Air-Writing Digit Recognition using IMU and Vision-Based Ensemble Learning
Team: Tathagata Ghosh, Gaurav Choudhary, Amisha Sadhukhan.
Code: GitHub Repository
1. Problem Statement, Motivation & Objectives
Air-writing recognition is a contactless human-computer interaction technique where users write characters in free space instead of on a physical surface. However, recognizing air-written digits is difficult because of noisy motion trajectories, inconsistent writing patterns, sensor drift, and lighting variations. This project aims to develop a lightweight real-time air-writing digit recognition system using embedded edge devices.
The system combines two modalities: IMU-based motion sensing and trajectory-based computer vision. An Arduino Nano 33 BLE Sense captures accelerometer, gyroscope, and magnetometer data, while a Raspberry Pi camera tracks the trajectory of a moving light source. Both predictions are combined using ensemble learning to improve robustness and accuracy.
Edge AI was used to ensure:
- Low-latency real-time inference
- Lightweight embedded deployment
- Reduced computational cost
- Offline execution without cloud dependency
Objectives
- Develop a real-time air-writing digit recognition system
- Collect a multimodal dataset containing IMU and trajectory data
- Train lightweight edge-deployable AI models
- Implement ensemble learning for robust prediction
- Deploy the system on Raspberry Pi and Arduino hardware
2. Proposed Solution
The proposed system uses both IMU signals and trajectory images for digit recognition. During air-writing, the Arduino Nano collects motion sensor readings while the Raspberry Pi camera tracks the motion trajectory of a green light source. IMU data is stored in CSV format and trajectory data is stored as PNG images.
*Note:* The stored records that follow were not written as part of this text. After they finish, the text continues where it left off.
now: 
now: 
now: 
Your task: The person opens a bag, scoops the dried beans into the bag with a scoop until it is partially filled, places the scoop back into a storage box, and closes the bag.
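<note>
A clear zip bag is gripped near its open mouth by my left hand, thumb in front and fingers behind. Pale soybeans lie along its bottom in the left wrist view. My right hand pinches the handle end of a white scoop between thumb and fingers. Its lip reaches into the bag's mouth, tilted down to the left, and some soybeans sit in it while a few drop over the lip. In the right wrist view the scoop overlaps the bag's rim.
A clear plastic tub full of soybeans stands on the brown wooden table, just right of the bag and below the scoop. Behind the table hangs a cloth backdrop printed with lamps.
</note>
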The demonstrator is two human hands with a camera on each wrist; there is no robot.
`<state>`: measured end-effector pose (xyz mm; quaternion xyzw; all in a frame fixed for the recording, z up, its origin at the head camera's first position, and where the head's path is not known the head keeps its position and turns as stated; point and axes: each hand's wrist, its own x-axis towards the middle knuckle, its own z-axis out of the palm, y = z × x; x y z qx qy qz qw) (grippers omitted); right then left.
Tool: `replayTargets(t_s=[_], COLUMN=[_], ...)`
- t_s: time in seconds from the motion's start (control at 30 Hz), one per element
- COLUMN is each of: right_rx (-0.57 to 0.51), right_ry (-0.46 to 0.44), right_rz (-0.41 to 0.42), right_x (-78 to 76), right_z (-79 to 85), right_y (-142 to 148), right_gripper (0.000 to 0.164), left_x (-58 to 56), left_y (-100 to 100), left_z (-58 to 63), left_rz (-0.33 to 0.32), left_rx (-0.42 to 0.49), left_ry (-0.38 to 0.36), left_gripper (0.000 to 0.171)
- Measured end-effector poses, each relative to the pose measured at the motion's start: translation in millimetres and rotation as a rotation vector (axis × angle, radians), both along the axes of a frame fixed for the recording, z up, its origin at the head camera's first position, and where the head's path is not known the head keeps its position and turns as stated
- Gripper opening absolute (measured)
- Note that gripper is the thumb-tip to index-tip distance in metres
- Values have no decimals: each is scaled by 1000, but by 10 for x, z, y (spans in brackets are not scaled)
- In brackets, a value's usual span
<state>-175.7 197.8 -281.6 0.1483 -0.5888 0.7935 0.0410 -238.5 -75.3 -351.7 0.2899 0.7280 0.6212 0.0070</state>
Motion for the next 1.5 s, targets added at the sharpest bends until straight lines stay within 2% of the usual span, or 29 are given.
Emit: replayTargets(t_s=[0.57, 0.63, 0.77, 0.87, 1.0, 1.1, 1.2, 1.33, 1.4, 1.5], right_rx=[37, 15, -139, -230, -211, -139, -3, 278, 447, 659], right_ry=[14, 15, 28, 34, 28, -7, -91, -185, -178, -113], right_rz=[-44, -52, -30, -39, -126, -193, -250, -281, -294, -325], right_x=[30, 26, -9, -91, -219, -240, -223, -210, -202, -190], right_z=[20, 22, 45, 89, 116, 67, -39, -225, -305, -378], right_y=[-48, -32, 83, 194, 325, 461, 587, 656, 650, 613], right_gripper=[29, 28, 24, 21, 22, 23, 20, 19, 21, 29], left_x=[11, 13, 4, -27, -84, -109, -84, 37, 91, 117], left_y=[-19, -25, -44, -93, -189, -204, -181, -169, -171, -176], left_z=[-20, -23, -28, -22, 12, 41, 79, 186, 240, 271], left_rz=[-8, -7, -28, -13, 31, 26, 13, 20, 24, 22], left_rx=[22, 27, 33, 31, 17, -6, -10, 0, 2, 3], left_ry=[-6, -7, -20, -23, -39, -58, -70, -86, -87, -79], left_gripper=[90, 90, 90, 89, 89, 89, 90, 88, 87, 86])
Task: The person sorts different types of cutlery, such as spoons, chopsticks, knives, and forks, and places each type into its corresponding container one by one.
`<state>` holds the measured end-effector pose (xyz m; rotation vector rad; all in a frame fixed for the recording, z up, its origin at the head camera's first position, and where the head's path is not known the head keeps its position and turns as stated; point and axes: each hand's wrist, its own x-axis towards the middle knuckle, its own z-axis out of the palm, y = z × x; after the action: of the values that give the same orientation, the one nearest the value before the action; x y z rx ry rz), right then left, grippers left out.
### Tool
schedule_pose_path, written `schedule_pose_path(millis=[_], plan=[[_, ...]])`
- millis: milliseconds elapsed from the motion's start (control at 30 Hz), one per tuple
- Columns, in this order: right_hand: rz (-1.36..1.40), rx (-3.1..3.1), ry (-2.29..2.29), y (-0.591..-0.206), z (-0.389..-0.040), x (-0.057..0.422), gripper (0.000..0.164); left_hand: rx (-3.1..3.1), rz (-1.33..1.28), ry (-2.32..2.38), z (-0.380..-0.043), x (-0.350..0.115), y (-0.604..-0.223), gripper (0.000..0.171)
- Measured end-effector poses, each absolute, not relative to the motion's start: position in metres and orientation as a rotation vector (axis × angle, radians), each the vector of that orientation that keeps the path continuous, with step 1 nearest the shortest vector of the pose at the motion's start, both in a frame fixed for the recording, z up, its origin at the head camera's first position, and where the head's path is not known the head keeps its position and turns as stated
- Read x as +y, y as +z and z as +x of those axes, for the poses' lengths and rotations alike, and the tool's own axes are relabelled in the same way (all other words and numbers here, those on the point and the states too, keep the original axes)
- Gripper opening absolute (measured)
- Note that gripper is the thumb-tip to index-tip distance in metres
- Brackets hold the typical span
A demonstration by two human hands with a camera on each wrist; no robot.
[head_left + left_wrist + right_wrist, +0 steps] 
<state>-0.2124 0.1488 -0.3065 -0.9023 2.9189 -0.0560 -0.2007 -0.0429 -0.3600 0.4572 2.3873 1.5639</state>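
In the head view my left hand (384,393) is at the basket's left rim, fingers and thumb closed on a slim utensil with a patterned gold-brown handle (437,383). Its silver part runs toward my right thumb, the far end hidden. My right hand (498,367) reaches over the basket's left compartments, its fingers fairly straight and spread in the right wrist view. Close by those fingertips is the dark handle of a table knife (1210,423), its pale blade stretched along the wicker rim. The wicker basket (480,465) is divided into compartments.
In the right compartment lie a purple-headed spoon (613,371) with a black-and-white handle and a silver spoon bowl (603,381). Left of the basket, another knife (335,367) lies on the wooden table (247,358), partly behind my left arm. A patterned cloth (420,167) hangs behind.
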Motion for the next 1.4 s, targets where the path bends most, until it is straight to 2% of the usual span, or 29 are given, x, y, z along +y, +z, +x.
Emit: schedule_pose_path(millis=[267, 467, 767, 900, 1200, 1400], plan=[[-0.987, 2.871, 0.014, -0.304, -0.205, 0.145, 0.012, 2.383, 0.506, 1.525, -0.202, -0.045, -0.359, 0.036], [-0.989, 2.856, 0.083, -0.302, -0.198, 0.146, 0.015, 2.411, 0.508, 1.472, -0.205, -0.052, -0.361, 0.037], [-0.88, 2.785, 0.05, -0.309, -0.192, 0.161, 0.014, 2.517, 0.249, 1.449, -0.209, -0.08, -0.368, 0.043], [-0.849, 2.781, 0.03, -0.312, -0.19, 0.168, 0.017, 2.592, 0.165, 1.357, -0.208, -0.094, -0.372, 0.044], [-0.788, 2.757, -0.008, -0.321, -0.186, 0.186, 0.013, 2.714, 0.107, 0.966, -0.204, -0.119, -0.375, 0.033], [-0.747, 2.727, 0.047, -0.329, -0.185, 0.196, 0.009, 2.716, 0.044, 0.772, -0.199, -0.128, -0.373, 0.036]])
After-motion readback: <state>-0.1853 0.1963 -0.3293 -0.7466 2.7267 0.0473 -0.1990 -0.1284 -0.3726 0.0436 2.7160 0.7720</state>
The IMU data is passed through a Random Forest classifier, while the trajectory image is passed through a lightweight GhostNet-inspired CNN model. Finally, predictions from both branches are combined using ensemble learning to generate the final digit output.
System Workflow
graph TD
A[Air Writing] --> B[IMU Data Collection]
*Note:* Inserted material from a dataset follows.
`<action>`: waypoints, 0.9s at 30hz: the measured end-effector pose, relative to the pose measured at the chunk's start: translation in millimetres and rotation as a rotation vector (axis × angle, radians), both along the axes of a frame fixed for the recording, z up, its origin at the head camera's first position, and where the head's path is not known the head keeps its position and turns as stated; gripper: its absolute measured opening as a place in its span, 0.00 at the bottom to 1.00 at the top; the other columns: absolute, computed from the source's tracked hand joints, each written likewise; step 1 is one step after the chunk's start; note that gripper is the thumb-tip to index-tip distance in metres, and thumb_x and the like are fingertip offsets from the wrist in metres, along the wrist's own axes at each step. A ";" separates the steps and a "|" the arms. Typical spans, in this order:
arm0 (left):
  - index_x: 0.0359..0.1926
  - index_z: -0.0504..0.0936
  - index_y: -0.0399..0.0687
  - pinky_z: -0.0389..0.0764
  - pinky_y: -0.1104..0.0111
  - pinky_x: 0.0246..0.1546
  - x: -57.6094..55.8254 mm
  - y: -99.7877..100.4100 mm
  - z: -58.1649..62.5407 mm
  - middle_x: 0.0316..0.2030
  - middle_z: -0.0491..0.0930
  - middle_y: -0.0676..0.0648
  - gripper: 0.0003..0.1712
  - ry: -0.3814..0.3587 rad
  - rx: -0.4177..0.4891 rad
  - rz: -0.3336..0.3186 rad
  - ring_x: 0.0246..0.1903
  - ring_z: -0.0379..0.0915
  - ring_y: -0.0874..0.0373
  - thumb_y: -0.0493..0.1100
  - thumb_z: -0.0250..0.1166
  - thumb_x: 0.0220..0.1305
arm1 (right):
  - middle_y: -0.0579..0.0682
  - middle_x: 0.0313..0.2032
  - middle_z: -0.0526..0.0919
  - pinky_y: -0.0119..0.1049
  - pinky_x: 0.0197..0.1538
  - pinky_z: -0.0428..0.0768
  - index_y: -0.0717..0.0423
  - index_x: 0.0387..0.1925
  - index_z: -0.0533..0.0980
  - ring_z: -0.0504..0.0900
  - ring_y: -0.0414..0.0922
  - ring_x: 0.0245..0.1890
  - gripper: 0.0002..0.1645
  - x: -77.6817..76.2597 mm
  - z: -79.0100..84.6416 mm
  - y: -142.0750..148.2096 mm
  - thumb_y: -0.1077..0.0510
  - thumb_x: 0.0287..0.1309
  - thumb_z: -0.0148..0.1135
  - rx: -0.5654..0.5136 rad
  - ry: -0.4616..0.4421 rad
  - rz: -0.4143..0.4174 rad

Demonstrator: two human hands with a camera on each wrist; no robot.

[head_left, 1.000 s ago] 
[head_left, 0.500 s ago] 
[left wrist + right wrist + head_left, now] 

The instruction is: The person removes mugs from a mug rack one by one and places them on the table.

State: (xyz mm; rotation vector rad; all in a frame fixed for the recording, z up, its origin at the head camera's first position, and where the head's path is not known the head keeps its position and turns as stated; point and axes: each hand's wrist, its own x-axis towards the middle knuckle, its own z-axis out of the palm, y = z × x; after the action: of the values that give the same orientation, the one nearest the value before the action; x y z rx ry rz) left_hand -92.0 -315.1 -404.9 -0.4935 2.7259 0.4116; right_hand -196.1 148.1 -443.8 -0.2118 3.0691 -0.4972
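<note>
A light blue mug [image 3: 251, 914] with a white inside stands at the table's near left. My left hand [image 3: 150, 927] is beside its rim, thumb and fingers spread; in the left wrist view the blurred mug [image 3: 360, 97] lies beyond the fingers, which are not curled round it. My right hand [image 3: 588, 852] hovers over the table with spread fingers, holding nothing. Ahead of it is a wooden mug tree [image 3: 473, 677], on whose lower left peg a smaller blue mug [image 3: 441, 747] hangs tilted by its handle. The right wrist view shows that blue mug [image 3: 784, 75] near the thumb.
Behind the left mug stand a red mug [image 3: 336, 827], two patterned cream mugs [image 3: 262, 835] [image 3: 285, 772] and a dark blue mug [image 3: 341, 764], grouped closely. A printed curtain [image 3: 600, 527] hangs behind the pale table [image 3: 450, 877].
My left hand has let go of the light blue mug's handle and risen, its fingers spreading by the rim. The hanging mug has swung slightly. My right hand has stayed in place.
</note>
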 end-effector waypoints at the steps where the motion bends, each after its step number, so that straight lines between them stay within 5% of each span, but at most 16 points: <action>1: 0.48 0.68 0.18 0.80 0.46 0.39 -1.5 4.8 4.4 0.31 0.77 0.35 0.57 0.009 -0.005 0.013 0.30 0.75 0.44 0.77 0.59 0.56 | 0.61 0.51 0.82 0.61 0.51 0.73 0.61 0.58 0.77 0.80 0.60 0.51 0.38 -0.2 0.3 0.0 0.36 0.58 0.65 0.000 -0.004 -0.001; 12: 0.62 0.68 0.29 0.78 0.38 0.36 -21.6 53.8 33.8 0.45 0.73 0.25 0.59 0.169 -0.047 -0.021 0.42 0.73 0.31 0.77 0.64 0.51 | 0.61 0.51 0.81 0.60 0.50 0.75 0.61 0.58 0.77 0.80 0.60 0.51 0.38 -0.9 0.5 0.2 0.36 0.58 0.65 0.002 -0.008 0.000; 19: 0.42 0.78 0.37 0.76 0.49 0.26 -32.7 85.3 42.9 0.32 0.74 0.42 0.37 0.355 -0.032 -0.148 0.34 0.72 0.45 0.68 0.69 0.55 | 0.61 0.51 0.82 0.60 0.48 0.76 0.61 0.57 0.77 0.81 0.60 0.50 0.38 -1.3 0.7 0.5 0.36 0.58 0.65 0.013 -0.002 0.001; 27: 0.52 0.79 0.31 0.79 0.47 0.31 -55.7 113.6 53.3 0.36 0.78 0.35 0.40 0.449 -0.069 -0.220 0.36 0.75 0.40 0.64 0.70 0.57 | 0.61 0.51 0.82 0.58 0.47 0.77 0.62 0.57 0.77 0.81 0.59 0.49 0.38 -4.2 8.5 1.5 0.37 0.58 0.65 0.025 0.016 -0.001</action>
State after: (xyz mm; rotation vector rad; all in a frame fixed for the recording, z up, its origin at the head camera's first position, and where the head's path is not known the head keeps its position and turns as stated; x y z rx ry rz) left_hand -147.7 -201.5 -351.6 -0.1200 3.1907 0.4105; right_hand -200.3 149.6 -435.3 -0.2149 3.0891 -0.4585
A --> C[Trajectory Capture]
B --> D[Feature Extraction]
C --> E[Trajectory Extraction]
D --> F[Random Forest Model]
E --> G[GhostNet CNN]
F --> H[Ensemble Prediction]
G --> H
H --> I[Final Digit Output]
3. Hardware & Software Setup
Hardware
| Component | Purpose |
|---|---|
| Raspberry Pi 4 | Vision processing and inference |
| Raspberry Pi Camera | Trajectory capture |
| Arduino Nano 33 BLE Sense | IMU data acquisition |
| LED / Light Source on Nano BLE | Air-writing marker |
| Laptop 1 | SSH access to Raspberry Pi |
| Laptop 2 | Arduino serial communication |
Software
- Python
- Streamlit
- OpenCV
- PyTorch
- Scikit-learn
- PlatformIO IDE
- VS Code (SSH)
- micromlgen
4. Data Collection & Dataset Preparation
The dataset was collected manually because no public multimodal air-writing dataset was available for this task. More than 100 samples were collected for each digit (0–9), resulting in a dataset of over 1000 samples.
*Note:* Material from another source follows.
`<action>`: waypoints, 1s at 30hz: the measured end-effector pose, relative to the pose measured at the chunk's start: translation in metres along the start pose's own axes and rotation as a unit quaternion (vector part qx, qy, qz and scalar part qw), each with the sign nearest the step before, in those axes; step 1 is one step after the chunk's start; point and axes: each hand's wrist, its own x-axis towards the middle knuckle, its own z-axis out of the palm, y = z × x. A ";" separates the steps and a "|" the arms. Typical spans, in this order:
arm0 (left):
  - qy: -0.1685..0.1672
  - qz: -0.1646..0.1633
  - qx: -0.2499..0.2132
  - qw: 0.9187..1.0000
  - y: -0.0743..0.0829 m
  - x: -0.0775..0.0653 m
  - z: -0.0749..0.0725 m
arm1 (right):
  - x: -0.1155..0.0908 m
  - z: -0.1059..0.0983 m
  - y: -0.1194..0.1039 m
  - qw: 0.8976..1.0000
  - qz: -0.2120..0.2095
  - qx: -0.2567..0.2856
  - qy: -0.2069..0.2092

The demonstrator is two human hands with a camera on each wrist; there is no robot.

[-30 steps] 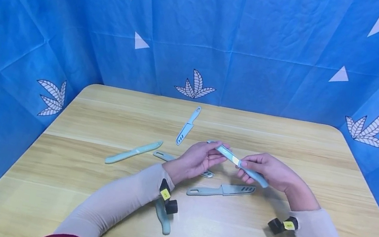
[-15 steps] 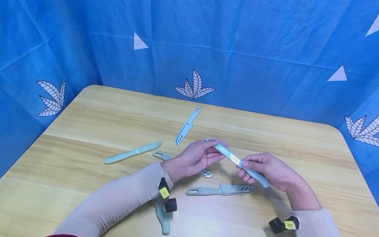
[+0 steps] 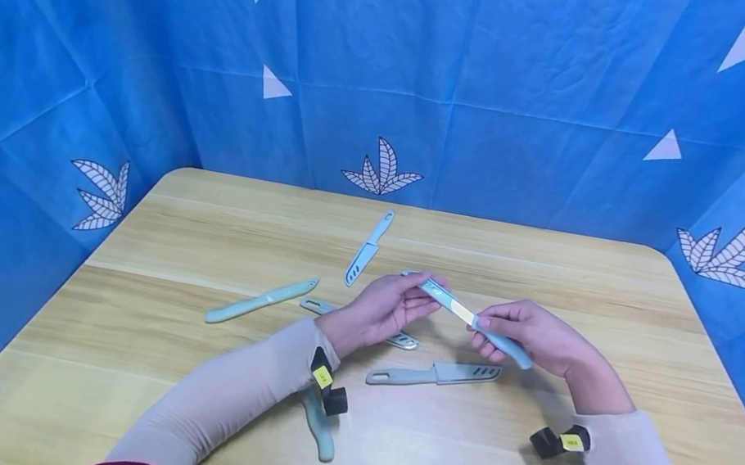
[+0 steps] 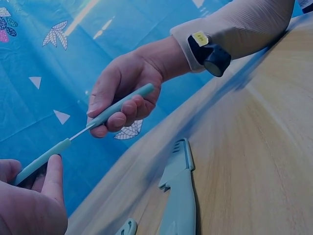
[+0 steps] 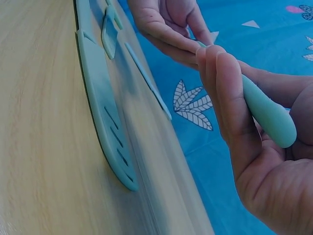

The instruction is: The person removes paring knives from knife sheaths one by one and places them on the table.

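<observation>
Both hands hold one light-blue kitchen knife above the table. My right hand [image 3: 536,340] grips its handle [image 3: 505,347], thumb on top near the blade. In my left hand [image 3: 385,305] the slotted blade sheath [image 3: 438,292] is pinched between thumb and fingers. A strip of bare blade [image 3: 462,312] shows between sheath and handle, the tip still inside the sheath. The left wrist view shows the thin blade [image 4: 80,133] edge-on between the hands. Below them lies a sheathed knife [image 3: 433,375]; another sheathed knife [image 3: 404,341] is partly hidden under the left hand.
On the wooden table [image 3: 594,288] more knives lie about: a sheathed knife [image 3: 365,252] at the back, a slim knife [image 3: 261,300] to the left, and a knife handle [image 3: 319,429] partly covered by the left forearm. A blue curtain [image 3: 518,84] surrounds the table.
The bare strip of blade between sheath and handle has grown slightly longer, the right hand shifting a little rightward with the handle and the left hand slightly leftward. The knives on the table stay put.
</observation>
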 end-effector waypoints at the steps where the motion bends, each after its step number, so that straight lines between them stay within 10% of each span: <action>1: -0.001 -0.001 0.000 1.000 0.000 0.000 0.000 | 0.000 0.000 0.000 1.000 0.000 0.000 0.000; 30: 0.003 0.004 -0.012 1.000 0.001 0.001 -0.002 | -0.005 -0.003 0.000 1.000 0.006 -0.004 0.000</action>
For IMU collection, the user manually entered the digit label, started recording, wrote the digit in air, and stopped recording using CTRL+C. The CSV files contained accelerometer, gyroscope, and magnetometer readings.
For vision collection, a custom Streamlit dashboard was used. The user selected the digit label, started recording, wrote the digit in air using a green light source, and stopped recording at the end. The Raspberry Pi camera tracked the trajectory and saved the final trajectory image as PNG.
Preprocessing steps included:
- HSV thresholding
- Contour extraction
- Trajectory smoothing
- Image resizing
- Grayscale conversion
- Data augmentation
Streamlit Dashboard

Streamlit dashboard showing live trajectory visualization.
Sample Trajectories

Sample trajectory images collected for digits 0–9.
Initially, attempts were made to directly integrate the Arduino Nano with the Raspberry Pi Streamlit pipeline for simultaneous sensor and vision acquisition. However, severe lag and unstable synchronization were observed during real-time operation due to the computational overhead of concurrent camera processing and serial communication. To improve stability and reduce latency, the IMU and vision data collection pipelines were separated across two systems during dataset acquisition and testing.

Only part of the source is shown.